◆ **PROBLEM TO SOLVE**:
Each line below from the one containing "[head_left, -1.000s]" through the one containing "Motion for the" is to be given again exactly, and no line outside that span.
• • • •
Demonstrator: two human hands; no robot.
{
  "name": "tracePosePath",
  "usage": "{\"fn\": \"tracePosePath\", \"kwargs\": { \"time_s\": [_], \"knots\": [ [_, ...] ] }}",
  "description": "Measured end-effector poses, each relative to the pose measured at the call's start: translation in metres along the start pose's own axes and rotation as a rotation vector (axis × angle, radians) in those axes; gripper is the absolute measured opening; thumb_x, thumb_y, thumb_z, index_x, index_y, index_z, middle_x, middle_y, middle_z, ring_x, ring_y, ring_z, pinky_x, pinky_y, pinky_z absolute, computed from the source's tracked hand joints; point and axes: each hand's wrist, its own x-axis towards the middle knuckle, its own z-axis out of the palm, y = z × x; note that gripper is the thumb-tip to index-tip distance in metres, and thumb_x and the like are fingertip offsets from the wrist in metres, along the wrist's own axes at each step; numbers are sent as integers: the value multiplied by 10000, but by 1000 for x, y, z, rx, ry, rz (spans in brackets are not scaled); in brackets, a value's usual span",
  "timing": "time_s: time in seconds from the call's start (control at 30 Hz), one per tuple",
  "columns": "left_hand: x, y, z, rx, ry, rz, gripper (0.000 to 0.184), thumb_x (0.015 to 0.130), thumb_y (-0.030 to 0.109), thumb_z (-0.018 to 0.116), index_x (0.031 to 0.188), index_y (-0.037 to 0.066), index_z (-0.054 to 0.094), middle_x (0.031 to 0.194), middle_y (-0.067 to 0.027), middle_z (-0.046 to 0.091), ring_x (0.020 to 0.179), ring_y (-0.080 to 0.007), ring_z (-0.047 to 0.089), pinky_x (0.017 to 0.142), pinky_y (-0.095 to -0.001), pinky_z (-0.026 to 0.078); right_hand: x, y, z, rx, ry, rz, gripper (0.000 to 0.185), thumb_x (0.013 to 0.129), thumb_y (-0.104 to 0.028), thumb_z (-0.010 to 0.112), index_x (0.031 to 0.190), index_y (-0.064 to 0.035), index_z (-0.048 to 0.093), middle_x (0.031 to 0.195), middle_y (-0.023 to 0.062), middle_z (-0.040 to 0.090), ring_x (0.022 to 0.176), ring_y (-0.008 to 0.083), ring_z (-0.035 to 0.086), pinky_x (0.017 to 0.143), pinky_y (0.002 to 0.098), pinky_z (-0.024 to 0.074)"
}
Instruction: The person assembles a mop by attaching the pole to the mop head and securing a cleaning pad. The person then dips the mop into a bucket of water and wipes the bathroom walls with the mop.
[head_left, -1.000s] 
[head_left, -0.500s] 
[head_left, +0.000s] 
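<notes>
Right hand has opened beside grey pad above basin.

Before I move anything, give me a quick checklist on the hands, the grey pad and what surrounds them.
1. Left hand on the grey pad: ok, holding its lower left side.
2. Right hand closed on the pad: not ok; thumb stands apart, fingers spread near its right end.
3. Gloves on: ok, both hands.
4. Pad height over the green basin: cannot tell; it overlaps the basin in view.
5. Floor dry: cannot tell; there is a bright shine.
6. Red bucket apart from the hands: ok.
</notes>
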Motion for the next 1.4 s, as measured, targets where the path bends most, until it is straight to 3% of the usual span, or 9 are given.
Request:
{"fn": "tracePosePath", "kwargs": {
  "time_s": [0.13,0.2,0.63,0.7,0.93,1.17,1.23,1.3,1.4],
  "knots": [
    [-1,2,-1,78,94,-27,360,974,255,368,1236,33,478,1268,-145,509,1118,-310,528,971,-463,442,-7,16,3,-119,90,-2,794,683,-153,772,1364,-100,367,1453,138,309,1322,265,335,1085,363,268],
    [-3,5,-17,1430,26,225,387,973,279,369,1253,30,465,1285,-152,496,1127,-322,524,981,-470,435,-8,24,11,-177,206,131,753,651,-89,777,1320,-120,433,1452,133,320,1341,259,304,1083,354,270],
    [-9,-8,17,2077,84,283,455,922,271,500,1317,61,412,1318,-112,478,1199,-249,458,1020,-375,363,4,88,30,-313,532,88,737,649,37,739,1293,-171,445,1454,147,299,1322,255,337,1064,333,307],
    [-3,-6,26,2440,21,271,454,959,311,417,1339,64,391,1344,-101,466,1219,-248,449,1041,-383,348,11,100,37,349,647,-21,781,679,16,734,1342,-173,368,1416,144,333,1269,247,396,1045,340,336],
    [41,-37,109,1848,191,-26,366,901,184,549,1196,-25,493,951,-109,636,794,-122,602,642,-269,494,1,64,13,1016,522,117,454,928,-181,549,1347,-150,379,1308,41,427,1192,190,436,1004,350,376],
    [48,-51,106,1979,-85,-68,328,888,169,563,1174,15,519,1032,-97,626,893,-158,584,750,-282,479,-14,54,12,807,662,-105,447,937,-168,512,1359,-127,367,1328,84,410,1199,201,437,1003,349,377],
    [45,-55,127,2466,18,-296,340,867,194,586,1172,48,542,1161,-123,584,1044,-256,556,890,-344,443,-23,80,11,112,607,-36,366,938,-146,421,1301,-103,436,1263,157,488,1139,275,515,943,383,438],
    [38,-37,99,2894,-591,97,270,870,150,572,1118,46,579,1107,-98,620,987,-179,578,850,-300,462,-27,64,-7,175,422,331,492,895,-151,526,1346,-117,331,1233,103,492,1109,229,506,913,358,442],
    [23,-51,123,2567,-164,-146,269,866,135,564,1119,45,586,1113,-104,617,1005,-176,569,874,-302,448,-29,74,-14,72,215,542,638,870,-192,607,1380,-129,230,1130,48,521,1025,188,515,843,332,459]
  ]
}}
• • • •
◆ **WRITTEN ANSWER**:
[head_left, -1.000s] 
[head_left, -0.500s] 
[head_left, +0.000s] 
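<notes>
Right hand has opened beside grey pad above basin.

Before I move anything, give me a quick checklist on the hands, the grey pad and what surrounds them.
1. Left hand on the grey pad: ok, holding its lower left side.
2. Right hand closed on the pad: not ok; thumb stands apart, fingers spread near its right end.
3. Gloves on: ok, both hands.
4. Pad height over the green basin: cannot tell; it overlaps the basin in view.
5. Floor dry: cannot tell; there is a bright shine.
6. Red bucket apart from the hands: ok.
</notes>
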Motion for the next 1.4 s, as measured, targets where the path bends most, until it is straight to 3% of the usual span, or 9 are given.

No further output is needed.